Teenagers oust Boxall and Cooper

Tim Glover sees the semi-final line-up settled in golf's Sunningdale Foursomes
About the only thing that changes over the Old Course are the names of the winners of the Sunningdale Foursomes. Nearly 70 years ago Bobby Jones shot 66 here and he would still remember every hole. He would probably also recognise the menu, the only concession to modern developments being a reassurance that the beef comes from the "finest Scottish herds grazed naturally". As for humble pie, the recipe is as it always was.
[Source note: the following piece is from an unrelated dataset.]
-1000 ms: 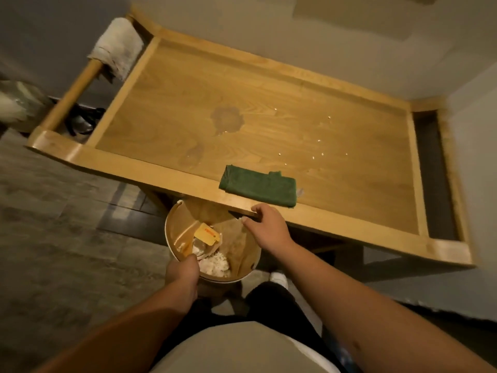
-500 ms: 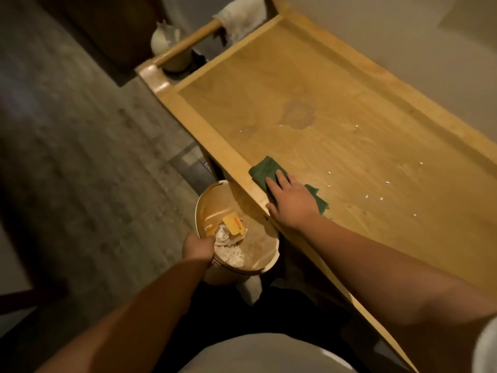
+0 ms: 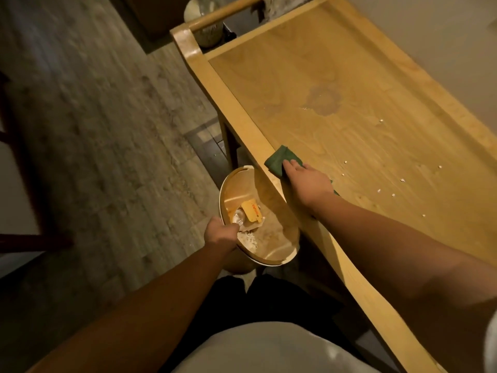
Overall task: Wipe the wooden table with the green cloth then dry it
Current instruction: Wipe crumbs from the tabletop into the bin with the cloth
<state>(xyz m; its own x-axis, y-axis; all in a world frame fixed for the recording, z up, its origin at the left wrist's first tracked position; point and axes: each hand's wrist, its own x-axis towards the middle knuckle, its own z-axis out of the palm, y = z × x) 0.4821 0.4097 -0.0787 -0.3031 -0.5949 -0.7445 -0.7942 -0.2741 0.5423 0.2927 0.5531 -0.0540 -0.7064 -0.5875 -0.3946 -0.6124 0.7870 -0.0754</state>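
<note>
The wooden table (image 3: 336, 76) has a raised rim and runs from top centre to bottom right. A dark wet stain (image 3: 324, 99) marks its top, and several white crumbs (image 3: 403, 180) lie scattered to the right. The green cloth (image 3: 279, 160) lies at the table's near edge. My right hand (image 3: 305, 181) lies flat on it, fingers straight, covering most of it. My left hand (image 3: 219, 232) grips the rim of a round wooden bin (image 3: 269, 254) held just below the table edge.
The bin holds a yellow wrapper (image 3: 251, 210) and white scraps. A pale towel (image 3: 279, 4) hangs on the rail at the table's far end. A light vase-like object (image 3: 203, 12) stands beyond it. Wood-pattern floor (image 3: 94, 130) spreads to the left.
My right hand went from the table's front rim onto the green cloth and presses it at the edge. The view swung left. My left hand keeps holding the bin.
</note>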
Reputations count for nothing. Yesterday morning, in the fourth round of the 55th Foursomes, Richard Boxall and Derrick Cooper, defending champions, were sent packing by a couple of teenagers. But then this championship, played by young and old, amateur and professional, male and female, prize rooster and feather duster, is a timely reminder that golf is perhaps the most humbling of sports.

Last Sunday the Australian Wayne Riley was being feted as the Portuguese Open champion in Lisbon, confirmation that he is now a serious contender following his victory in the Scottish Open at Carnoustie last summer. Riley, who won pounds 54,000 in Portugal, paid a modest entry fee to play in the Sunningdale Foursomes and yesterday he too shook hands with humility.
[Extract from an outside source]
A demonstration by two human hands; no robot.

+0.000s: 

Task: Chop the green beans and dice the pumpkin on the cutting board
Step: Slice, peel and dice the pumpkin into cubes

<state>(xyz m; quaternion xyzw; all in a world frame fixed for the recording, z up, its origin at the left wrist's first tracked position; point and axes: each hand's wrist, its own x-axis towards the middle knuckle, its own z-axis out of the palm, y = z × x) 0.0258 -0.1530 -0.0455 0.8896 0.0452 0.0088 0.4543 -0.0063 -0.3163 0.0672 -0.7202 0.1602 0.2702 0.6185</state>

Riley, who has a house in Camberley, Surrey, partnered Gary Smith, the professional at Camberley Heath. Smith coaches Riley and Boxall so yesterday was not exactly the most memorable day of his career. Sean Whiffin, a professional from Enfield, and his amateur partner, Jeremy Jones, were four up after 12 holes before Riley and Smith, in tandem with pendulum putters, restored the balance.

The match went to extra holes and at the 20th Riley's 10-foot putt for victory bobbled alarmingly and kicked left. The end came at the 21st, the short par-four third, where Smith left his pitch shot woefully short and Jones chipped to within four feet of the flag, enabling his partner to win the hole and the match with a birdie three. Alas Smith and Riley.
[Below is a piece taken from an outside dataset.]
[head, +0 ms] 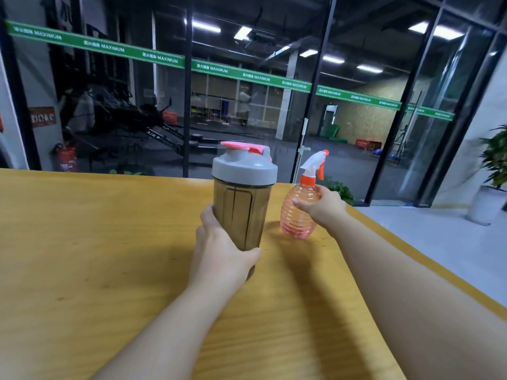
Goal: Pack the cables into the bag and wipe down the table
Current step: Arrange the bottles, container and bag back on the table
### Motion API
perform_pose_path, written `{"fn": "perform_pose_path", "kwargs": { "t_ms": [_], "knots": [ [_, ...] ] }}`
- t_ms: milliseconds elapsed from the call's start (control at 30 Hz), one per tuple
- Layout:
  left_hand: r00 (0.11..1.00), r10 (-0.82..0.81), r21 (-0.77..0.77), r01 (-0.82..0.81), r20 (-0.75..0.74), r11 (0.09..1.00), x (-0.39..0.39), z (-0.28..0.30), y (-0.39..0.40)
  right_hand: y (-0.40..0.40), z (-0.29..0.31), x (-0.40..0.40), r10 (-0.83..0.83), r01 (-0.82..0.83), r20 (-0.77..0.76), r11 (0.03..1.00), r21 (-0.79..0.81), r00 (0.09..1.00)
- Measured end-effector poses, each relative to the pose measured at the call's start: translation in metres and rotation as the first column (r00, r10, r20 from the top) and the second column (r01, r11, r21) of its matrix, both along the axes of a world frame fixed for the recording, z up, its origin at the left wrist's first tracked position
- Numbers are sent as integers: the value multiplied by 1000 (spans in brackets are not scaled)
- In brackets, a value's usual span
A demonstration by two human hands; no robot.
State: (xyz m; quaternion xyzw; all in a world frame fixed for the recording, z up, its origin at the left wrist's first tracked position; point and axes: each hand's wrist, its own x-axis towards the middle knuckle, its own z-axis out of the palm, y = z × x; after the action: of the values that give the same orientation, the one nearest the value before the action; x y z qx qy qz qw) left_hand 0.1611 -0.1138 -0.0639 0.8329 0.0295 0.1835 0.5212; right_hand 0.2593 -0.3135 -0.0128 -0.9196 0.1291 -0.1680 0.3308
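Observation:
My left hand [219, 248] grips the lower part of a smoky brown shaker bottle [241, 198] with a grey lid and pink cap, held upright above the yellow wooden table [82, 242]. My right hand [322, 205] wraps round the right side of a pink ribbed spray bottle [297, 212] with a white and orange trigger head, which stands on the table near its far right corner. No cables, bag or cloth are in view.
The table's right edge runs diagonally from the far corner toward me, with grey floor beyond it. A glass wall stands behind the table's far edge. A potted plant [493, 171] stands at the far right.

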Motion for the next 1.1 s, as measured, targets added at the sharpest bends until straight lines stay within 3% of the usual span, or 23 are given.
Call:
{"fn": "perform_pose_path", "kwargs": {
  "t_ms": [167, 367, 567, 733, 967, 1100],
  "knots": [
    [999, -19, 17, 18, 29, 1000, -1, -4, -1, -1, -5, 20, 7, -19, 82, 989, 143, 997],
    [998, -46, 21, 45, 41, 999, -1, -7, 4, -2, -6, 40, -27, 27, 5, 999, 46, 1000],
    [999, -32, 32, 31, 43, 999, -1, -8, 5, 18, 33, 51, -125, 80, 264, 982, 174, 956],
    [999, -14, 81, 10, 51, 997, -2, -9, 4, 21, 48, 58, -121, 44, 300, 967, 252, 946],
    [997, -23, 102, 16, 69, 995, 0, -11, 2, -1, 56, 49, -57, 32, 254, 994, 103, 966],
    [996, -32, 102, 23, 83, 994, 0, -10, 2, -4, 54, 48, -98, 68, 274, 991, 117, 957]
  ]
}}
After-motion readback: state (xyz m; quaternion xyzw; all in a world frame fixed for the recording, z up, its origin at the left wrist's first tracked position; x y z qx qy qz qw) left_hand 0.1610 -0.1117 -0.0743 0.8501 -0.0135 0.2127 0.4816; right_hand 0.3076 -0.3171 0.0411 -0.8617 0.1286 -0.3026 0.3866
Boxall and Cooper, seasoned campaigners on the European Tour, were given short shrift by a couple of amateurs not yet old enough to understand the coincidence of nerves with a four-foot putt. Luke Donald, 18, from Beaconsfield, and Michael O'Connor, 19, from Stoke Poges, were in receipt of two strokes from Boxall and Cooper but it was a superfluous advantage.

Donald and O'Connor won four of the first five holes and Boxall and Cooper were put out to grass at the 14th. The teenagers finished in style, Donald holing a 10-foot putt for an eagle three to secure a handsome 5 and 4 win. Donald and O'Connor took an even shorter cut, putting out Kenilworth's Warren Bladon and Gareth Jenkins 7 and 5 in the quarter-finals.

This morning Donald and O'Connor meet Whiffin and Jones in the semi-finals. In the other semi, the Scottish pairing of tour professionals Gillian Stewart and Julie Forbes play John Morgan and Mark Landrum. Stewart, a beaten finalist in 1987, has the assistance here this week of Ian Wright, the former caddie to Seve Ballesteros.

Stewart and Forbes were two down after two against Richard Hurst and Trevor Paterson and were one down playing the 16th. They won the hole with the benefit of a shot off the handicap and won the 18th and the match with a five to a six after their opponents had been bunkered. Humble pie was also on the supper menu.